At one point, Channel Seven offered The Sunday Age interviews with Duffy and the network head of news and current affairs, Peter Meakin, and access to all the footage from the story.
We declined to do so while legal threats were in play.
Months later, Barry says he ”hasn’t heard a squeak” from Seven and believes the lawsuit has been dropped. Last week, a Channel Seven spokesman said they could no longer help with this story.
At the racier end of the market, however, some news outlets appear to have given up even trying to be truthful if there’s a dollar to be made in doing otherwise.
Late last year, a week after Barry gave both barrels to Duffy, Media Watch thumped Woman’s Day for fabricating a cover story about actor Kate Richie’s wedding. The apparently exclusive photographs of the bride and groom’s September 2010 wedding were in fact taken at the 2009 AFI awards and crudely Photoshopped to make it appear as if the happy couple were on the verandah of the wedding venue.
The magazine also provided a breathless eyewitness account of the ceremony: ”The dappled golden sunlight streams through the massive glass windows catching the tears gently pooling in Kate Ritchie’s eyes as she gazes at the man she adores … and says, ‘I do’.”
The story was as bogus as it was cheaply lyrical. It had to be: the magazine’s scheduling meant the edition was printed one or two days before the wedding even took place.
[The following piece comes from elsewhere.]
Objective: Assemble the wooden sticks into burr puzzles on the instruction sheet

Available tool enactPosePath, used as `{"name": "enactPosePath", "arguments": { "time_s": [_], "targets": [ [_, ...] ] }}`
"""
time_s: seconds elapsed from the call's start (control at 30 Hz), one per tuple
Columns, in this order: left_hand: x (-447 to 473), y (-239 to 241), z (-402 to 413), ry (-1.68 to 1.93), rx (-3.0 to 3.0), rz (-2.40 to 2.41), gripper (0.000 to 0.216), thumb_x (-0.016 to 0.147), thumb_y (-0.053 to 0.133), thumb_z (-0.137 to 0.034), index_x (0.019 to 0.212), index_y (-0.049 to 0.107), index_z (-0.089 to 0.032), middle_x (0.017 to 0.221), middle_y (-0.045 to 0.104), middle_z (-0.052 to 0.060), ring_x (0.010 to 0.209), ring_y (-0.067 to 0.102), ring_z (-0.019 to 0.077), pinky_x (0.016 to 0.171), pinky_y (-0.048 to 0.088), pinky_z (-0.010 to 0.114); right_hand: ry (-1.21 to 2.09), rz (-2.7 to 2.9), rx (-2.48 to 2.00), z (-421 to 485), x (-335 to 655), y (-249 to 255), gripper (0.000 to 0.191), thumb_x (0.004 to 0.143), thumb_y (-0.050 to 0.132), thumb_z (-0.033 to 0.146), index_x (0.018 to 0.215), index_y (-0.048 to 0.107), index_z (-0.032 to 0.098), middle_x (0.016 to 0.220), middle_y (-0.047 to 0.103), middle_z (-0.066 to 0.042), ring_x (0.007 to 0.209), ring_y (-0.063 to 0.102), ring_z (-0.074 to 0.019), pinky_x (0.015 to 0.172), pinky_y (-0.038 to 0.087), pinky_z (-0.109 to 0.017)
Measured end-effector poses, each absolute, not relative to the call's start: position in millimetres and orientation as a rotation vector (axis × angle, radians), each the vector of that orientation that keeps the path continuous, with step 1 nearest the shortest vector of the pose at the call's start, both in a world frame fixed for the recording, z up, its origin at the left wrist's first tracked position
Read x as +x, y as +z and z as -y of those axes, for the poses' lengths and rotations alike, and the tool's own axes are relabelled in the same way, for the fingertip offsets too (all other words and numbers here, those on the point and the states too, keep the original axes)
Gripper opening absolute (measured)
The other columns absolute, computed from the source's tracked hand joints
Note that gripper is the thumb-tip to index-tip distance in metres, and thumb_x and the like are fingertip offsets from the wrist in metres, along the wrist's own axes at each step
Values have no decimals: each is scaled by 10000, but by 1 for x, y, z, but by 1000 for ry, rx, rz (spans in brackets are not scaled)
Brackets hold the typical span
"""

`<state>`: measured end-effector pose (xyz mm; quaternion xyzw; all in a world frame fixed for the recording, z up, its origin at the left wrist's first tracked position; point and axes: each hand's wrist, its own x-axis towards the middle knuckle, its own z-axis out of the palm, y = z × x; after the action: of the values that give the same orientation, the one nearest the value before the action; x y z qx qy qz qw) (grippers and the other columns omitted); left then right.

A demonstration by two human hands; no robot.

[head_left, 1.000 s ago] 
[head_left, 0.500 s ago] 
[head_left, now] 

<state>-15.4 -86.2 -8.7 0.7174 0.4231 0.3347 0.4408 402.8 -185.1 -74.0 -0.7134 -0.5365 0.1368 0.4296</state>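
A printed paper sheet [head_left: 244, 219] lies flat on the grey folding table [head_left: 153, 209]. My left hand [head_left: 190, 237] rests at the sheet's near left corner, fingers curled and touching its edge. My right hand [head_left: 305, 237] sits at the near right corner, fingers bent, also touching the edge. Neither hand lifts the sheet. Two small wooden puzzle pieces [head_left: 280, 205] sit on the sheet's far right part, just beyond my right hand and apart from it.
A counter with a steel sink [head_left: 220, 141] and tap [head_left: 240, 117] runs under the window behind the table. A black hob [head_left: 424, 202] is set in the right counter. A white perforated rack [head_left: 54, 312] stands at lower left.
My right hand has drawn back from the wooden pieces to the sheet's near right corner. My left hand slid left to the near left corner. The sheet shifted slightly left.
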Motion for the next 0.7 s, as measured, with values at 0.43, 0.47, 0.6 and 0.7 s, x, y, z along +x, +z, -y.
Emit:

At the end of his report, Barry raged at this flagrant bucketing of the truth: ”In the media, it’s the bottom line that really counts.”
Woman’s Day editor Fiona Connolly didn’t respond to emails or phone calls from The Sunday Age.
However, there was a curious development in the wedding affair that suggests the social scientists are on to something: the truth is an elastic toy in the hands of some consumers, if only because they half expect to be lied to in the first place.
A Woman’s Day reader, M. Clements, of Albany, Western Australia, had been awarded the $50 letter of the week prize by the magazine for praising the wedding story. ”There is nothing like a good wedding to lift the spirits,” she wrote.
Media Watch contacted Ms Clements and asked if she was concerned the magazine had deceived her. She replied: ”It wouldn’t bother me that much actually because it’s media so, yeah, I’m not that stupid as to realise everything’s true in the magazine.”
With a shake of his craggy head, Barry seemed genuinely dismayed: ”Remarkable isn’t it? Just tell me a story, who cares if it’s true?” Well, it depends on what kind of truth you are talking about. Jonathan Marshall, an anthropologist with the University of Technology, Sydney, says it’s fundamental that people tend to consume information in a fashion that meets their own needs.
”People are likely to judge information by what they already know, or the purposes they have for it,” Marshall says.
”For the person who liked the wedding story in Woman’s Day, it was a good wedding story about people she cared about … The real story would not have worked so well.”
This isn’t an ivory tower notion. As one viewer wrote on Media Watch‘s online forum: ”The people who read Woman’s Day got exactly what they wanted – more so perhaps than if it had been a true account – and since they’re probably not Media Watch types, there’s not much chance of their investment in such a dopey reality being challenged any time soon.”
In the grand scheme of things, does a fraudulent wedding story in Woman’s Day matter that much? Couldry reckons it does. ”Small scandals well beyond the broadsheet press can matter a lot, depending on their details, because they may disturb people’s broader assumptions about the point of media operations, and so our point in consuming media,” he says.
Braddon-Mitchell agrees. ”I’m pretty sure it does have a knock-on effect,” he says ”The horrible truth is that lots of readers of Woman’s Day don’t really know it’s trash and take it seriously. When they get disillusioned, they don’t draw a distinction between Woman’s Day and the ABC. They just form the view that in this corrupt world of ours, what you read is no guide to the truth. And then that’s what they start to tell everyone they know and the cynicism spreads.”